(THE TASK): Reproduce verbatim the lines of the material below, starting at the line with "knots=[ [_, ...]" and ending at the line with "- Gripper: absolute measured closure", both inclusive; skip the rest.

(DATASET SECTION):
§
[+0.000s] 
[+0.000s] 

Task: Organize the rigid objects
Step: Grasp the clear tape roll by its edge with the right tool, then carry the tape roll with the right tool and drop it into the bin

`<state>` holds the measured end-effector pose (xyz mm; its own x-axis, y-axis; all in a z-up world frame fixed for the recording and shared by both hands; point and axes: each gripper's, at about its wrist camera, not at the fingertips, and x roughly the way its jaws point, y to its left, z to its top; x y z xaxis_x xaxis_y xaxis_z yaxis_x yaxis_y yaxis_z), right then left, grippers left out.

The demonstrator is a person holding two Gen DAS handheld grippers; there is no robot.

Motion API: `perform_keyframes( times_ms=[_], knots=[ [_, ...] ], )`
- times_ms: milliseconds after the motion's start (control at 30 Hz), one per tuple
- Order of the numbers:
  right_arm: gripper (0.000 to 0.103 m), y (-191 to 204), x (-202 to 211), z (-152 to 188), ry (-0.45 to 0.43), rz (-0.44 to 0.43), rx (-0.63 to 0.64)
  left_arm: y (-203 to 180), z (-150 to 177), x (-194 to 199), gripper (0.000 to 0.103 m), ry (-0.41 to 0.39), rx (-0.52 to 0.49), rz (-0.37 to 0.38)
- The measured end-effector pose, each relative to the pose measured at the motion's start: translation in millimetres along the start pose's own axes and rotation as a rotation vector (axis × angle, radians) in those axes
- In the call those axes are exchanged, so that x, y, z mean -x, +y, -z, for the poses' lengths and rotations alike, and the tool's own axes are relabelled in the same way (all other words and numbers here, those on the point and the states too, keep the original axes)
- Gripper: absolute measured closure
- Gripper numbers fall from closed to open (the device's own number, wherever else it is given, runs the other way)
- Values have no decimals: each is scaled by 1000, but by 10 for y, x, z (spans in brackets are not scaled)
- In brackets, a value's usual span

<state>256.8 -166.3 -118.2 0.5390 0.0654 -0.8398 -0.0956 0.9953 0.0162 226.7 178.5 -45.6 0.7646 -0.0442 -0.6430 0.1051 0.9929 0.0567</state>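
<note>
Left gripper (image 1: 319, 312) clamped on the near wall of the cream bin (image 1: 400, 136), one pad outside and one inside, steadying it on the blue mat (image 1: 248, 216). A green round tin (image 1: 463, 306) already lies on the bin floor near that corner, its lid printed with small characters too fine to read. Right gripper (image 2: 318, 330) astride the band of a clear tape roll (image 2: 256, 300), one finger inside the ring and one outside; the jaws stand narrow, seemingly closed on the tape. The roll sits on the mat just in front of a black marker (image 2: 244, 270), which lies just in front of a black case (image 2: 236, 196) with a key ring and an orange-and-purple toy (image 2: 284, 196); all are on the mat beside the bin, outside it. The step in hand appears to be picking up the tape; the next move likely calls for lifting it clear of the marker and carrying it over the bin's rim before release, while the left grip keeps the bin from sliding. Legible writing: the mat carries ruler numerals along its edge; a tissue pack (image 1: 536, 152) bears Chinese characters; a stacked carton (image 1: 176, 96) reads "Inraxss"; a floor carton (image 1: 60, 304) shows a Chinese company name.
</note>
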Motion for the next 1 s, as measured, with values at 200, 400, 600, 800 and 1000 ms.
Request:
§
(SOLUTION TO THIS EXERCISE):
Motion API: `perform_keyframes( times_ms=[_], knots=[ [_, ...] ], )`
- times_ms: milliseconds after the motion's start (control at 30 Hz), one per tuple
- Order of the numbers:
  right_arm: gripper (0.000 to 0.103 m), y (-191 to 204), x (-202 to 211), z (-152 to 188), ry (-0.45 to 0.43), rz (-0.44 to 0.43), rx (-0.63 to 0.64)
  left_arm: y (-203 to 180), z (-150 to 177), x (-194 to 199), gripper (0.000 to 0.103 m), ry (-0.41 to 0.39), rx (-0.52 to 0.49), rz (-0.37 to 0.38)
- The measured end-effector pose, each relative to the pose measured at the motion's start: translation in millimetres along the start pose's own axes and rotation as a rotation vector (axis × angle, radians) in those axes
- In the call those axes are exchanged, so that x, y, z mean -x, +y, -z, for the poses' lengths and rotations alike, and the tool's own axes are relabelled in the same way (all other words and numbers here, those on the point and the states too, keep the original axes)
- Gripper: absolute measured closure

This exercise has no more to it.